Oltre 2 mila e 500 accessi nei primi 20 giorni di agosto e una mole di lavoro quotidiana che va avanti in modo incessante per 24 ore. È il dato eloquente che simboleggia come il Pronto Soccorso dell’Ospedale San Vincenzo di Taormina sia sempre più un reperto di riferimento non soltanto in ambito zonale ma per un’utenza sempre più ampia con tante richieste di prestazioni sia dalla zona ionica e dal messinese che soprattutto dal versante etneo. «Dopo la chiusura del Pronto Soccorso di Giarre – spiega il primario del Pronto Soccorso di Taormina, il dott. Mauro Passalacqua – il 70% dei pazienti che raggiungono il nostro reparto arrivano proprio dalla zona di Catania. Tanta gente alla quale cerchiamo di dare risposte con tutto l’impegno possibile anche affrontando i ben comprensibili disagi del caso». Il Pronto Soccorso di Taormina ha fatto registrare nel 2016 ben 26 mila accessi, numeri importanti che si possono considerare sui livelli dei Ps delle grandi città e che si inquadrano nel contesto di un presidio considerato tra i migliori della sanità siciliana. I pazienti che si recano al Pronto Soccorso lamentano malori di natura cardiologica e soprattutto traumi. Altra problematica con la quale i medici ed il personale del Pronto Soccorso di Taormina si trovano a dover fare fronte è quello delle ambulanze che portano in contrada Sirina diversi pazienti da diverse province.

Codici rossi. «In alcune circostanze – spiega Passalacqua – ci troviamo a dover affrontare parecchi codici rossi in contemporanea. Molte ambulanze del versante etneo non sono medicalizzate e caricano i pazienti verso Taormina, dove il nostro reparto è punto di riferimento per Mascali, Riposto, Fiumefreddo, Castiglione di Sicilia e Linguaglossa. Sarebbe importante che ci sia una maggiore comunicazione tra le Centrali Operative del 118 di Messina e quella di Catania». Il rischio, insomma. che si verifica in diverse circostanze è quello di un sovraccarico di richieste di assistenza in un presidio che si presenta costantemente sotto stress, e di riflesso si verificano poi per gli utenti delle lunghe attese di diverse ore.

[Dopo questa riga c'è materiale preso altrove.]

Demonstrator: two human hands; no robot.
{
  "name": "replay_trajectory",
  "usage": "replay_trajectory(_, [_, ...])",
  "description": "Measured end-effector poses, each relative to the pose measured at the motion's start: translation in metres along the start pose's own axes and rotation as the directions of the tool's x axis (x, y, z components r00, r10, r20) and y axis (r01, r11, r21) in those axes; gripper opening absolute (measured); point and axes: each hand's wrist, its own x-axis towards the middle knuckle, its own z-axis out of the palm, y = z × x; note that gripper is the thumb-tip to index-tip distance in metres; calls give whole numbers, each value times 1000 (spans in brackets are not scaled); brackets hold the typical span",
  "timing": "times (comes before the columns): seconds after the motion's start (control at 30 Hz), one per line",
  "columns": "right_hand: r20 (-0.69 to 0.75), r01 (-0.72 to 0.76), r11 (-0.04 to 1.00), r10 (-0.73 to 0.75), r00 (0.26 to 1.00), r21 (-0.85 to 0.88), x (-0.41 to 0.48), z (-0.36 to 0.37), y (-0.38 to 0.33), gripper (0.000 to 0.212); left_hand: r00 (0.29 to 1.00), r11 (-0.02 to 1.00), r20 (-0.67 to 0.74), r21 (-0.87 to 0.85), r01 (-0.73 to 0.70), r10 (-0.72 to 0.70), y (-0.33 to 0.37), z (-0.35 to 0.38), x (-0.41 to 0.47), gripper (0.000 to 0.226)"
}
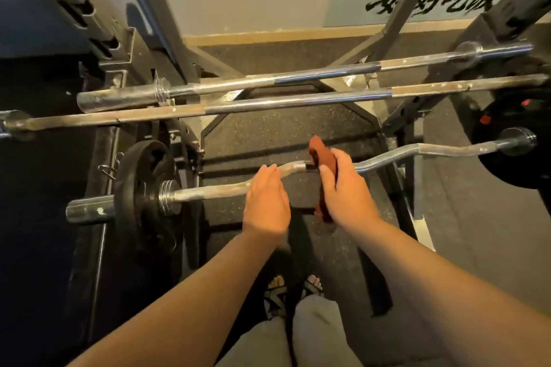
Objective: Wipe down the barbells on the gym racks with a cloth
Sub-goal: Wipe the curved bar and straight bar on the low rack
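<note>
Head view: the curl bar (208,192) lies on the rack nearest the person, its middle hidden by both hands, and the plate (507,171) at its right end is cut off by the frame edge. The left hand (265,199) curls over the bar left of centre. The right hand (348,191) grips a rust-red cloth (320,152) against the bar's middle (fingertips out of sight).

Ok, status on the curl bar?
Left hand on curl bar. Right hand grips cloth on bar's middle. Nothing blocking; straight barbells racked beyond.

Forearms reach forward; left hand (265,202) curls over the bar (208,192), right hand (346,191) grips the cloth (320,152).
</note>
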Motion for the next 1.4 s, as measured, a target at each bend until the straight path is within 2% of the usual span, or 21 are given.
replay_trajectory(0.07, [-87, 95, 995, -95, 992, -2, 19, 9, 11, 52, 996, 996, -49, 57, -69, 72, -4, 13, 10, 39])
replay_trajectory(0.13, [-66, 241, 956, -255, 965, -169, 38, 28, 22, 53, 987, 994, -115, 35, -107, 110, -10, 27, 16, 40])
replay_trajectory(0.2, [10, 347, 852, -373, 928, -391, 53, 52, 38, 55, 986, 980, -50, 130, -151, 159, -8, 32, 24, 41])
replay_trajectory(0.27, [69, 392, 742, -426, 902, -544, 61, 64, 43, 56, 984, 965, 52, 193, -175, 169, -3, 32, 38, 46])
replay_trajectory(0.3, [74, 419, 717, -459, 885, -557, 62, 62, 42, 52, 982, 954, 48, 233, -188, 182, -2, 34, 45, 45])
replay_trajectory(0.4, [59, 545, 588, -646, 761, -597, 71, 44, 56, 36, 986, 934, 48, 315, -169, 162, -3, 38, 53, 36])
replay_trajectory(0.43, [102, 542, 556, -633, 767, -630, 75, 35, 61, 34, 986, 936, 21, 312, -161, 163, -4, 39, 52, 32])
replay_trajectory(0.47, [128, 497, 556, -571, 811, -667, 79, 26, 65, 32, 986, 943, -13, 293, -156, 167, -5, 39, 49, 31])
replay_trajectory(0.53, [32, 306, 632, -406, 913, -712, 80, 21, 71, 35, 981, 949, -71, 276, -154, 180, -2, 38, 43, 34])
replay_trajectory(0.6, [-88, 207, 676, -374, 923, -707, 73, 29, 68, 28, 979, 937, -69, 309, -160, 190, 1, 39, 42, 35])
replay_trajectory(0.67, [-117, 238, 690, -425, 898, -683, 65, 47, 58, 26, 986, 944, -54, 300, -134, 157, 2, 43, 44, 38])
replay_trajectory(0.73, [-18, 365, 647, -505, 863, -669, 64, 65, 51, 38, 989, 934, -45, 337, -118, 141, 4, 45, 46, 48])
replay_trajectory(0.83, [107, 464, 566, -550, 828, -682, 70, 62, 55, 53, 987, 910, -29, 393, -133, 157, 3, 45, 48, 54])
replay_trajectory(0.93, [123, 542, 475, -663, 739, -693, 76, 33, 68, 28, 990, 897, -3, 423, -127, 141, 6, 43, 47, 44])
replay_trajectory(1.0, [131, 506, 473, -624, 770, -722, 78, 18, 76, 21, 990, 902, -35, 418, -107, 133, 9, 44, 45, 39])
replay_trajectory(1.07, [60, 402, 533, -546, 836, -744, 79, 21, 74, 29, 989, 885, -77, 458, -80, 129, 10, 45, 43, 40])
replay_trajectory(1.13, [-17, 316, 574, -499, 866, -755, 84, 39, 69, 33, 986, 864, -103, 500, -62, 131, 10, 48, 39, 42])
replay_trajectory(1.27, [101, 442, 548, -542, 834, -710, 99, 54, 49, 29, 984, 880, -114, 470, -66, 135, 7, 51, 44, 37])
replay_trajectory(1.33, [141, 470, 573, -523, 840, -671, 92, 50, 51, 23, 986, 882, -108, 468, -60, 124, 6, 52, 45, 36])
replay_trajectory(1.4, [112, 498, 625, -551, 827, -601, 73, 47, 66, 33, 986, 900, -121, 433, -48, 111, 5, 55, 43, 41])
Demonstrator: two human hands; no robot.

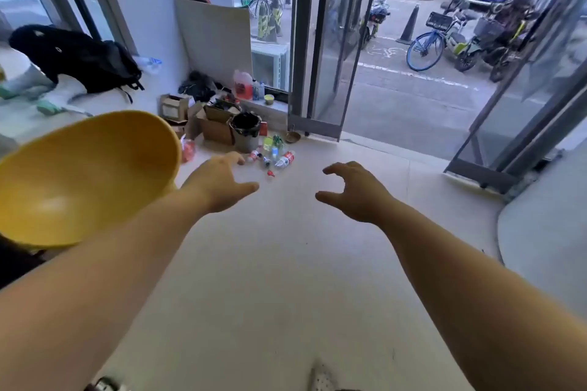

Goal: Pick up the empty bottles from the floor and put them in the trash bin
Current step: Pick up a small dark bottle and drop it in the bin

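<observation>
Several empty plastic bottles lie on the pale floor near the doorway: one with a red label [285,159], a green one [278,140], a smaller one [254,155] and a red cap [270,173]. Just behind them stands a grey trash bin [245,132] lined with a black bag. My left hand [222,182] and my right hand [352,190] are stretched out in front of me, both empty with fingers spread, well short of the bottles.
A yellow bowl-shaped chair [82,174] is close on my left. Cardboard boxes [216,125] sit beside the bin. A black backpack [85,63] rests on the window ledge. The glass door [320,41] stands open onto a street with bicycles [435,41].
</observation>
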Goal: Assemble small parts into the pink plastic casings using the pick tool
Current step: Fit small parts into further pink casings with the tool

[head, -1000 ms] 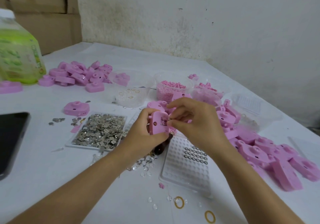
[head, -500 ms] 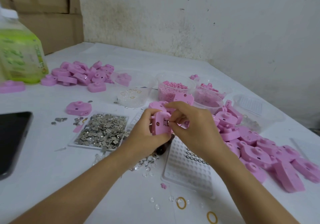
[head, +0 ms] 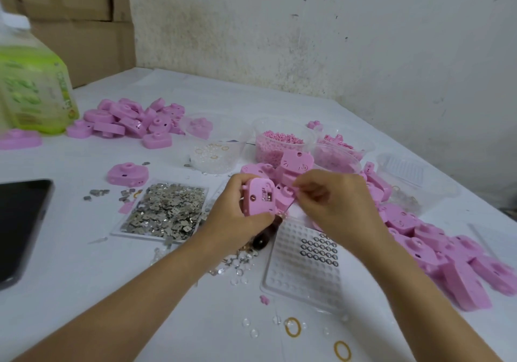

I lavori del G7. In questi giorni si registra, ovviamente, la fase di maggiore afflusso di pazienti nell’arco di tutto l’anno e si verificano circa 200 accessi al giorno in un reparto che, ad ogni modo, si è fatto apprezzare anche nella recente occasione del G7. In quella circostanza l’Asp Messina ha effettuato con propri fondi dei lavori di miglioramento logistico e strutturale e sono stati rinnovati alcuni ambienti, per consentire al reparto di disporre di tre sale visite di cui una sala rossa per le emergenze e di posti letto per Obi (Osservazione Breve), con la disponibilità inoltre di un’ampia sala d’attesa.

Sicurezza da rafforzare. Il Pronto Soccorso di Taormina fa anche i conti, da tempo e da parecchi anni ormai, con la problematica irrisolta della carenza di sicurezza per il personale del reparto in particolare nelle ore notturne. Si è a più riprese evidenziata la necessità di un maggiore controllo del “San Vincenzo” in generale e di questo reparto in primis, a tutela dei medici e del personale tutto che si trova ad operare in una condizione talvolta di apprensione nel dover fare i conti con qualche tentativo di aggressione. L’aspettativa è che, presto o tardi, si riesca a trovare una soluzione che consenta a chi opera all’interno del presidio di poter fare il proprio mestiere con una condizione di maggiore serenità e senza il rischio di doversi difendere da intemperanze altrui. In passato, ad esempio, si ricordano episodi di soggetti che hanno danneggiato porte ed ambienti del Pronto Soccorso e c’è persino chi si rese colpevole di un incendio, per fortuna poi spento in maniera immediata dal personale del reparto. Situazione che si sono verificate in diverse circostanze e sulle quale ci si augura venga compresa l’opportunità di trovare una soluzione per risolvere un problema che certamente esiste.